TO DO.
Retype the data exactly, leaving nothing out.

DATA EXCERPT.
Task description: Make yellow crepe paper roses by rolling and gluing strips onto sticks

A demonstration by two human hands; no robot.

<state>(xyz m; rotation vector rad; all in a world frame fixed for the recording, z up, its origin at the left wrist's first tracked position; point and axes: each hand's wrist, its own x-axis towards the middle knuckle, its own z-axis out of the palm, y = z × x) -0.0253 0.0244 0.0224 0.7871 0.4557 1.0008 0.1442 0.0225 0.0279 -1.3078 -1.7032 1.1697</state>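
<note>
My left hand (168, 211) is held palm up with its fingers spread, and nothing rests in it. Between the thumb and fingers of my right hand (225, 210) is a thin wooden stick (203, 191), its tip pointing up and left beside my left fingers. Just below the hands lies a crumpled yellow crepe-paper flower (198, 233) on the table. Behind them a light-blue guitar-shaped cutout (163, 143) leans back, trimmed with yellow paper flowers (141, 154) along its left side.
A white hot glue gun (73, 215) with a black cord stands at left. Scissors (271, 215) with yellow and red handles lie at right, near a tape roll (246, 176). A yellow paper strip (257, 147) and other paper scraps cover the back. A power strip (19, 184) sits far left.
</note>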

TASK OUTPUT.
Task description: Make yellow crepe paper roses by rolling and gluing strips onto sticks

A demonstration by two human hands; no robot.

<state>(xyz m; rotation vector rad; all in a world frame fixed for the recording, z up, its origin at the left wrist's first tracked position; point and axes: each hand's wrist, its own x-axis towards the middle knuckle, its own z-axis out of the palm, y = z × x) -0.0253 0.0244 0.0224 0.7871 0.4557 1.0008 0.1442 0.0225 0.0279 -1.3078 -1.7032 1.1697</state>
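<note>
My left hand (168, 211) is held palm up with its fingers spread, and nothing rests in it. Between the thumb and fingers of my right hand (225, 210) is a thin wooden stick (203, 191), its tip pointing up and left beside my left fingers. Just below the hands lies a crumpled yellow crepe-paper flower (198, 233) on the table. Behind them a light-blue guitar-shaped cutout (163, 143) leans back, trimmed with yellow paper flowers (141, 154) along its left side.
A white hot glue gun (73, 215) with a black cord stands at left. Scissors (271, 215) with yellow and red handles lie at right, near a tape roll (246, 176). A yellow paper strip (257, 147) and other paper scraps cover the back. A power strip (19, 184) sits far left.
</note>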

The required output has been given in full.